Classification asks for category decisions, not unconstrained numeric values. That is why plain linear regression is structurally wrong for binary tasks.
Failure modes of linear regression for classification:
- Predictions can be less than 0 or greater than 1, so they are not valid probabilities.
- Decision behavior is fragile under outliers; one extreme point can move the boundary too much.
- Error objective is misaligned with probabilistic classification goals.
These issues motivate logistic regression, which maps logits to probabilities in [0,1] and supports principled thresholding.
Classification vs regression:
- Regression outputs continuous quantities.
- Classification outputs one class from a finite set.
Important production concepts introduced here: class imbalance, threshold tuning, and cost-sensitive decisions. The best threshold is rarely 0.5 when false positives and false negatives have different business costs.
Deepening Notes
Source-backed reinforcement: these points are extracted from the session source note to strengthen your theory intuition.
- Here's a graph of the dataset where the horizontal axis is the tumor size and the vertical axis takes on only values of 0 and 1, because is a classification problem.
- To build out to the logistic regression algorithm, there's an important mathematical function I like to describe which is called the Sigmoid function, sometimes also referred to as the logistic function.
- This is the logistic regression model, and what it does is it inputs feature or set of features X and outputs a number between 0 and 1.
- If someday you read research papers or blog pulls of all logistic regression, sometimes you see this notation that f of x is equal to p of y equals 1 given the input features x and with parameters w and b.

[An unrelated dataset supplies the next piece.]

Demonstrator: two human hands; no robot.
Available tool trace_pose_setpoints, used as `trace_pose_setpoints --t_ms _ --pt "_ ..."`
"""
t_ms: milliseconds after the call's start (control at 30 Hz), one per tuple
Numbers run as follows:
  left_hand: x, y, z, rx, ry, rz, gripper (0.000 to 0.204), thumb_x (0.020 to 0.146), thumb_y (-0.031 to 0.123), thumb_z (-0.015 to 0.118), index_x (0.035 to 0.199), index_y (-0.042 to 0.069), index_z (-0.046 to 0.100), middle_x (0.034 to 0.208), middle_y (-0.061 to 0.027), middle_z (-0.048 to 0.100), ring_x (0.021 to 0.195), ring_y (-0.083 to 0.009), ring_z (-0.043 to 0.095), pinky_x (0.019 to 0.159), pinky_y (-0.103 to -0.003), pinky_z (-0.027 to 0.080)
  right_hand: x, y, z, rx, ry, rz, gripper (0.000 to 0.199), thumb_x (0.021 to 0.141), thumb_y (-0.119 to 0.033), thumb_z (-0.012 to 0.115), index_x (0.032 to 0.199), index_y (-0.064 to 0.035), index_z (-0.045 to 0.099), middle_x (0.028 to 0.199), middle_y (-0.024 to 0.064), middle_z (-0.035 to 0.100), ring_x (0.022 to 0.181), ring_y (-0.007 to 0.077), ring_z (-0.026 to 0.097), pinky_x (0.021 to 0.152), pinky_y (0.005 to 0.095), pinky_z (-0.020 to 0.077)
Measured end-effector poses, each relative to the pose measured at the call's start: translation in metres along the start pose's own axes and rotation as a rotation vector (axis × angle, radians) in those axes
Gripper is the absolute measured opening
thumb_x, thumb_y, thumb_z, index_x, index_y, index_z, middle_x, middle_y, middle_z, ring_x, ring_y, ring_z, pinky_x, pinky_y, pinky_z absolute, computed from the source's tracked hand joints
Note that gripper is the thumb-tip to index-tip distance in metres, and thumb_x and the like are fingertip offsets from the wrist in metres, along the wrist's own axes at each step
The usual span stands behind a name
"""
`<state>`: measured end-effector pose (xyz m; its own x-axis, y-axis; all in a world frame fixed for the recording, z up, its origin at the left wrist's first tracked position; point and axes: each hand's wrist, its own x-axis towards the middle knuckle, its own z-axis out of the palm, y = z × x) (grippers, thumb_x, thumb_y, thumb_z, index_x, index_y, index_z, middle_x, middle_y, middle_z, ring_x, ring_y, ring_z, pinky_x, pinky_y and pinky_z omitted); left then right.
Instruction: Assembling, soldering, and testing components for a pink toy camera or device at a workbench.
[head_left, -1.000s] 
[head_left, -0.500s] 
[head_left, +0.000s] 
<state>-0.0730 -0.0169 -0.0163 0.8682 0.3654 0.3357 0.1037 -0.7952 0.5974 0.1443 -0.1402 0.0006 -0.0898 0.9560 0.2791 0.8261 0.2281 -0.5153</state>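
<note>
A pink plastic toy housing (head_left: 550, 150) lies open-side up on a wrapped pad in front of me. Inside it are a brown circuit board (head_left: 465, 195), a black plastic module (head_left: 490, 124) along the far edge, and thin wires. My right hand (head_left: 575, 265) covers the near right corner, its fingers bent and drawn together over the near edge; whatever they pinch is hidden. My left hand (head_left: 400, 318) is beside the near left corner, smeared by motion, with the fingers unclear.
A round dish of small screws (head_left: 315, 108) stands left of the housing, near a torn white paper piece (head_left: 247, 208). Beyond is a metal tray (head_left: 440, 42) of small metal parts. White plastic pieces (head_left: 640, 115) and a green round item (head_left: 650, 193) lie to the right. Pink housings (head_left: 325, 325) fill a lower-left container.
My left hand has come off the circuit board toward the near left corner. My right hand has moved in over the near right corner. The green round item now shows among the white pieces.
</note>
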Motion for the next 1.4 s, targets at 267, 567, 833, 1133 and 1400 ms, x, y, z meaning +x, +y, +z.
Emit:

- This will give you a few different ways to map the numbers that this model outputs, such as 0.3, or 0.7, or 0.65 to a prediction of whether y is actually 0 or 1.
Interview-Ready Deepening
Source-backed reinforcement: these points add detail beyond short-duration UI hints and emphasize production tradeoffs.
- Why linear regression fails for classification and what to use instead.
- Here's a graph of the dataset where the horizontal axis is the tumor size and the vertical axis takes on only values of 0 and 1, because is a classification problem.
- This is the logistic regression model, and what it does is it inputs feature or set of features X and outputs a number between 0 and 1.
- That is why plain linear regression is structurally wrong for binary tasks.
- These issues motivate logistic regression, which maps logits to probabilities in [0,1] and supports principled thresholding.
- Predictions can be less than 0 or greater than 1, so they are not valid probabilities.
- Error objective is misaligned with probabilistic classification goals.
- Classification outputs one class from a finite set.
Tradeoffs You Should Be Able to Explain
- More expressive models improve fit but can reduce interpretability and raise overfitting risk.
- Higher optimization speed can reduce training time but may increase instability if learning dynamics are not monitored.
- Feature-rich pipelines improve performance ceilings but increase maintenance and monitoring complexity.
First-time learner note: Read each model as a dataflow system: inputs become representations, representations become scores, and scores become decisions through a chosen loss and thresholding policy.
Production note: Track three things relentlessly in ML systems: data shape contracts, evaluation methodology, and the operational meaning of the model's errors. Most expensive failures come from one of those three.